Here, Fricke cannot establish that Dupont took any adverse employment action. To establish a prima facie case of discrimination it is clear that an employee must demonstrate that he suffered a "materially adverse change in the terms of [his] employment." Kocsis v. Multi-Care Mgmt., 97 F.3d 876, 885 (6th Cir. 1996). "In other words, there must be `a significant change in employment status, such as hiring, firing, failing to promote, reassignment with significantly different responsibilities, or a decision causing a significant change in benefits.'" Miceli v. United States DOT, 83 Fed. Appx. 697, 700 (6th Cir. 2003) (quoting, Burlington Indus. v. Ellerth, 524 U.S. 742, 761 (1998).

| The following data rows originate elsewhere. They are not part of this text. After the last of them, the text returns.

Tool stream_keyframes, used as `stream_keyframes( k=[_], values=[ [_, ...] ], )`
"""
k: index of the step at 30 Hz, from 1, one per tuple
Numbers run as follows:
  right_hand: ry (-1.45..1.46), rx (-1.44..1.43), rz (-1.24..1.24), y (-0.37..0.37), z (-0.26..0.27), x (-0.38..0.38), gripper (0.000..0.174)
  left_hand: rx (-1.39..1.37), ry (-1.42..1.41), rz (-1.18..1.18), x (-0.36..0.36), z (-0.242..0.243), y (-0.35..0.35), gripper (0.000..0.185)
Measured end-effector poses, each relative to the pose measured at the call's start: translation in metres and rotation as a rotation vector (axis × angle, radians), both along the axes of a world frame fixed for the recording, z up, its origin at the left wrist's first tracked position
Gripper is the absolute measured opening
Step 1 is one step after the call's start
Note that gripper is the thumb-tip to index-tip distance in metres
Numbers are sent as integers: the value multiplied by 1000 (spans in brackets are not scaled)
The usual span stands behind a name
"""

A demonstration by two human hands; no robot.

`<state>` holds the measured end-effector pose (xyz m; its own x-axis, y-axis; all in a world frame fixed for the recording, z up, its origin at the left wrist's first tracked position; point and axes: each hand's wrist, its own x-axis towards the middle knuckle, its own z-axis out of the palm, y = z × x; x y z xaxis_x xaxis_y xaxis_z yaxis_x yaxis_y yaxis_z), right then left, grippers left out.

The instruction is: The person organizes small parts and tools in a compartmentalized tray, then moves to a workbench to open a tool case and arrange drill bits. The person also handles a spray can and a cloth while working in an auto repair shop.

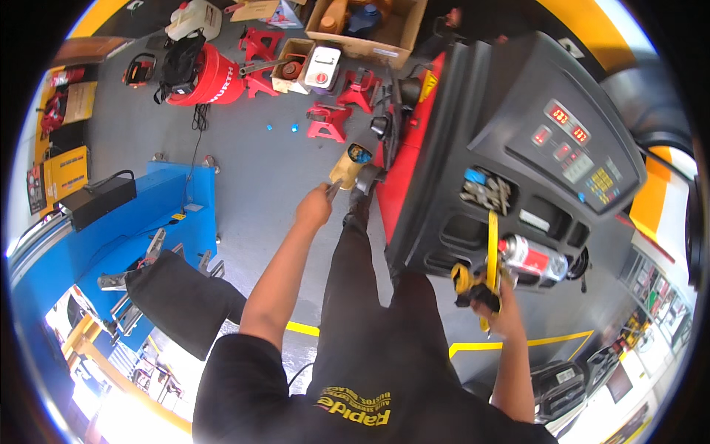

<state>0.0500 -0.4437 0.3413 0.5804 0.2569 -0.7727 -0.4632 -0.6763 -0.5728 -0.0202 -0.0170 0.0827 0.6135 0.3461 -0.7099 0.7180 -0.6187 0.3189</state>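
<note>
My left hand is closed around a slim metal tool. Just beyond it is a tan open container with blue and tan scraps inside. Whether the tool touches the container I cannot tell. On the right, my right hand grips a yellow-and-black tool, blurred, at the near edge of a wheel balancer. A long yellow strip rises beside this hand over the balancer's top. An aerosol can lies close by. Metal pieces fill one tray pocket.
Red jack stands, a red bucket and a cardboard box of bottles stand on the floor ahead. A blue machine frame is at left, with a dark cover nearby. A lit display panel tops the balancer.
</note>
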Motion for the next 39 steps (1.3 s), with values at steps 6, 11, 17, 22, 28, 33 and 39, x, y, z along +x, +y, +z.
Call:
stream_keyframes(
  k=[6,11,17,22,28,33,39],
  values=[
    [-35,75,203,46,-54,-9,55,236,-217,-580,77,-175,-13,29],
    [331,266,-284,55,-59,-8,54,209,-103,-664,109,-284,-52,36],
    [496,289,-624,56,-57,-15,62,-99,180,-330,126,-369,-44,40],
    [491,317,-603,61,-61,-13,51,158,128,-632,139,-434,-35,36],
    [298,350,-311,62,-72,-14,54,253,331,-932,148,-427,-53,43],
    [195,300,-164,63,-74,-7,53,47,500,-865,154,-386,-33,59],
    [133,351,-177,73,-71,-3,45,-33,210,-605,132,-344,-7,65]
  ],
)
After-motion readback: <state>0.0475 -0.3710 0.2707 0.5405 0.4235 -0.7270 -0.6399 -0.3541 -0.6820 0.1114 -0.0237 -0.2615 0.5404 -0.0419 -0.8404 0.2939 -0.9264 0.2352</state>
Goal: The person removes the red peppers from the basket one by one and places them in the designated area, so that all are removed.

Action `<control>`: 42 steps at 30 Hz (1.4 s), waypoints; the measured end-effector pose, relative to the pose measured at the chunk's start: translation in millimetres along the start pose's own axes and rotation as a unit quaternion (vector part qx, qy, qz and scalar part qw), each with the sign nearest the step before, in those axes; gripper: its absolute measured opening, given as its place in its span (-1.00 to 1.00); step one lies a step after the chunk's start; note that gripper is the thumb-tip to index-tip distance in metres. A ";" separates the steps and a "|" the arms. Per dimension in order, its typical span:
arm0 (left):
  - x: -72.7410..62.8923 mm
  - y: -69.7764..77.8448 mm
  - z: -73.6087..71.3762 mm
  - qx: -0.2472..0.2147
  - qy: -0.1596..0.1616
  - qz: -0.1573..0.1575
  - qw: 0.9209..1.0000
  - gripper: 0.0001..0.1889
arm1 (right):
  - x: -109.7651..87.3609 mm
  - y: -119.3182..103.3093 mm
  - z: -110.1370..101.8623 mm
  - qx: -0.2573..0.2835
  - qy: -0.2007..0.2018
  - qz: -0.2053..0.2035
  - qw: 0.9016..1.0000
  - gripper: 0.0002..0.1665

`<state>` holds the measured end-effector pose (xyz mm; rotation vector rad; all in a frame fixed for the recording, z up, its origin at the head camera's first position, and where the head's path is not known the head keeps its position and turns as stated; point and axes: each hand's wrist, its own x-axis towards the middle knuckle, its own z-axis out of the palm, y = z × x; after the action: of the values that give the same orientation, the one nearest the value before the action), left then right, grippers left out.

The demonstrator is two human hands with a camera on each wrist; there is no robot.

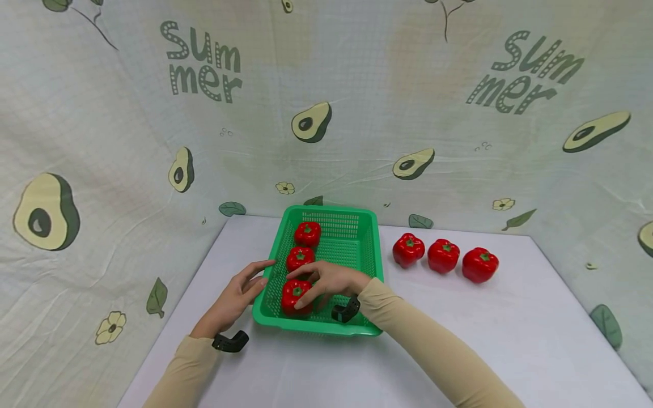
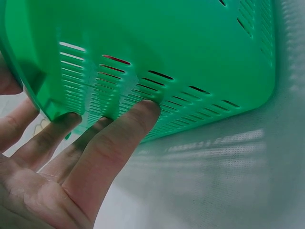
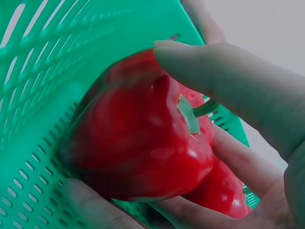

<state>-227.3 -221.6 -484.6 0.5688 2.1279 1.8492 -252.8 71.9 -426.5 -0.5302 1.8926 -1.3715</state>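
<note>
A green plastic basket with slotted walls stands on the table. Inside, along its left side, red bell peppers form a row: a far one, a middle one and a near one. My right hand holds the near pepper, thumb on one side and fingers curved round the other. That pepper lies low in the basket, its green stem toward my palm. My left hand is at the basket's left side, fingertips touching the slotted outer wall.
To the right of the basket, three more red bell peppers stand in a slanting row: a left one, a middle one and a right one. Behind the white table hangs a cloth printed with avocados and lettering.
</note>
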 end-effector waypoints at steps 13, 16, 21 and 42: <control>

Fricke argues that Dupont took a negative job action against him when it: (1) placed him on the renewal plan; (2) increased his duties while he was on the renewal plan; (3) removed him from the facilities on January 25, 2002; (4) failed to notify him of his rights under the Family Medical Leave Act; and (5) constructively discharged him by refusing to allow him to come back to work. We find that these actions "did not constitute an adverse employment action because [they] did not materially change the terms of [Fricke's] employment as viewed in light of the above standard." Id.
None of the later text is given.